__YOUR ASSIGNMENT__.
Start at the top line and retype the data exactly through to the end.

__DATA PROVIDED__.
+===+
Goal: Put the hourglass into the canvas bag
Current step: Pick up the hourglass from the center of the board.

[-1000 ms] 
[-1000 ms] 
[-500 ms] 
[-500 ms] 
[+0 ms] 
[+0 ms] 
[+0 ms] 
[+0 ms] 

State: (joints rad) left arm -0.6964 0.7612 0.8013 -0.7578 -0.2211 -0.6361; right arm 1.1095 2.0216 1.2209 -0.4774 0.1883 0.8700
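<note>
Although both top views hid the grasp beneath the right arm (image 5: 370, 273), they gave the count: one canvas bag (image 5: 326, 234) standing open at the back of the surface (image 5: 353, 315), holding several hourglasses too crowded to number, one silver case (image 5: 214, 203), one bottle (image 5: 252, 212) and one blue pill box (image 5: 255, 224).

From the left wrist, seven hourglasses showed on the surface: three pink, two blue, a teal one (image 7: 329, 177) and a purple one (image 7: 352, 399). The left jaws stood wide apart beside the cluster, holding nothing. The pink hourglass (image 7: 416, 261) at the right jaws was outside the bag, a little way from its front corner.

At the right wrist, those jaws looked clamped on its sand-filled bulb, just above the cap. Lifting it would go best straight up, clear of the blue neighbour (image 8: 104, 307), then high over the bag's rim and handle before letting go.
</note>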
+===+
__OUTPUT OF THE EXERCISE__.
Goal: Put the hourglass into the canvas bag
Current step: Pick up the hourglass from the center of the board.

[-1000 ms] 
[-1000 ms] 
[-500 ms] 
[-500 ms] 
[+0 ms] 
[+0 ms] 
[+0 ms] 
[+0 ms] 

State: (joints rad) left arm -0.6964 0.7612 0.8013 -0.7578 -0.2211 -0.6361; right arm 1.1095 2.0216 1.2209 -0.4774 0.1883 0.8700
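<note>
Although both top views hid the grasp beneath the right arm (image 5: 370, 273), they gave the count: one canvas bag (image 5: 326, 234) standing open at the back of the surface (image 5: 353, 315), holding several hourglasses too crowded to number, one silver case (image 5: 214, 203), one bottle (image 5: 252, 212) and one blue pill box (image 5: 255, 224).

From the left wrist, seven hourglasses showed on the surface: three pink, two blue, a teal one (image 7: 329, 177) and a purple one (image 7: 352, 399). The left jaws stood wide apart beside the cluster, holding nothing. The pink hourglass (image 7: 416, 261) at the right jaws was outside the bag, a little way from its front corner.

At the right wrist, those jaws looked clamped on its sand-filled bulb, just above the cap. Lifting it would go best straight up, clear of the blue neighbour (image 8: 104, 307), then high over the bag's rim and handle before letting go.
</note>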

This exercise has now been fully answered.